CBO Director in the Hot Seat as He Pepares to Put a Price on Health Reform

The Post's Lori Montgomery speaks with Sarah Lovenheim about CBO Director Doug Elmendorf's role in the health-care debate. Video by Sarah Lovenheim/The Washington Post
By Lori Montgomery
Washington Post Staff Writer
Thursday, June 11, 2009

Douglas W. Elmendorf has toiled for much of his career in the anonymous bowels of the nation's economic superstructure, shuttling among various Washington agencies and the Federal Reserve. So it came as a bit of a shock, friends say, when a powerful senior senator recently felt obliged to inform him that he "is not God."

"You might be Moses," Sen. Max Baucus (D-Mont.) said, "but not God."

Elmendorf has never claimed divine status, but it's not hard to see why some lawmakers think he holds the fate of public policy in his hands. Since he took the helm of the Congressional Budget Office in late January, Elmendorf has delivered a skeptical analysis of a stimulus package intended to rescue the U.S. economy, forecast bigger-than-expected losses from a $700 billion bailout of the U.S. financial system and poured ice water on President Obama's claims that his policies would stabilize the exploding national debt.

Now Elmendorf, 47, faces the toughest task of his brief tenure: attaching a price to a monumental overhaul of the nation's health-care system, which holds out the promise of delivering care to millions of uninsured Americans, cutting costs for an overburdened federal government and sealing the political legacy of a popular new president.

The stakes are enormous.
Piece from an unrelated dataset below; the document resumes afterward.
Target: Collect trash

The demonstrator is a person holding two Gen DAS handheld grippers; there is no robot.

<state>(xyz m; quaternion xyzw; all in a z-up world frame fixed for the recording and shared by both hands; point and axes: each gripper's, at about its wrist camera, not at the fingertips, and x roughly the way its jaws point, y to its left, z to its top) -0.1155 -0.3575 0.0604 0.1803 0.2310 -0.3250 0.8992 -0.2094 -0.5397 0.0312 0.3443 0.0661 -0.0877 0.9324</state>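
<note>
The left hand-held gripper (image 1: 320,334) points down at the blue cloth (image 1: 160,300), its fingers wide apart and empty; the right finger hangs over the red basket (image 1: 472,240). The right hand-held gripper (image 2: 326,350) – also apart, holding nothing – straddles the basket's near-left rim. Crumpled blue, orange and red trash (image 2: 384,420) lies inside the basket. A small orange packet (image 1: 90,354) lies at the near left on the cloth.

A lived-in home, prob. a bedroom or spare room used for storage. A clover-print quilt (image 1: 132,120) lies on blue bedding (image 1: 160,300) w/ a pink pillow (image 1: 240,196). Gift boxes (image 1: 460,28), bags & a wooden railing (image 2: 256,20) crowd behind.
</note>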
The nonpartisan budget office was created by Congress to serve as Washington's official scorekeeper, offering independent estimates of the cost of legislation. If the CBO says a health plan will break the bank, lawmakers generally will assume it's true.

Baucus, the chairman of the Senate Finance Committee and a key figure in the health debate, has publicly lectured Elmendorf, saying he has a moral duty to be "creative" and deliver the favorable budget estimates "we have to have" to win broad support.

Elmendorf said the CBO would never "adjust our views to make people happy." When a health plan finally emerges, he said, his office will offer an objective analysis, "without regard to the political consequences."

"CBO is not going to make or break health-care reform," Elmendorf said in an interview. "Whether health-care reform happens depends on the judgment of members of Congress. We'll provide information that helps them make that judgment. But the decisions are theirs."

Elmendorf has faced this kind of pressure before. The Harvard-trained economist was part of a team of CBO analysts who in 1994 concluded that President Bill Clinton's plan to overhaul the health system would cost far more than advertised and vastly expand the federal government. The effort soon died, and Robert D. Reischauer, then the CBO director, was accused of delivering the fatal blow.

Elmendorf remembers, as a newcomer to Washington, watching Reischauer engage in those apocalyptic budget battles and thinking that "being director of CBO was the most exciting job I could imagine."

"CBO plays this very special role in the world," Elmendorf said. "It offers an analyst's view about the effects of different policies. And it's untainted by political considerations."

Though Elmendorf was appointed by Democrats and served for three years in the Clinton administration, admirers in both parties said he, too, is largely untainted by politics. The son of a computer programmer from Poughkeepsie, N.Y., Elmendorf attended Princeton and Harvard, where his dissertation advisers included a Democrat -- Lawrence H. Summers, now Obama's top economic adviser -- and two Republicans: Bush adviser Gregory Mankiw and Reagan adviser Martin Feldstein.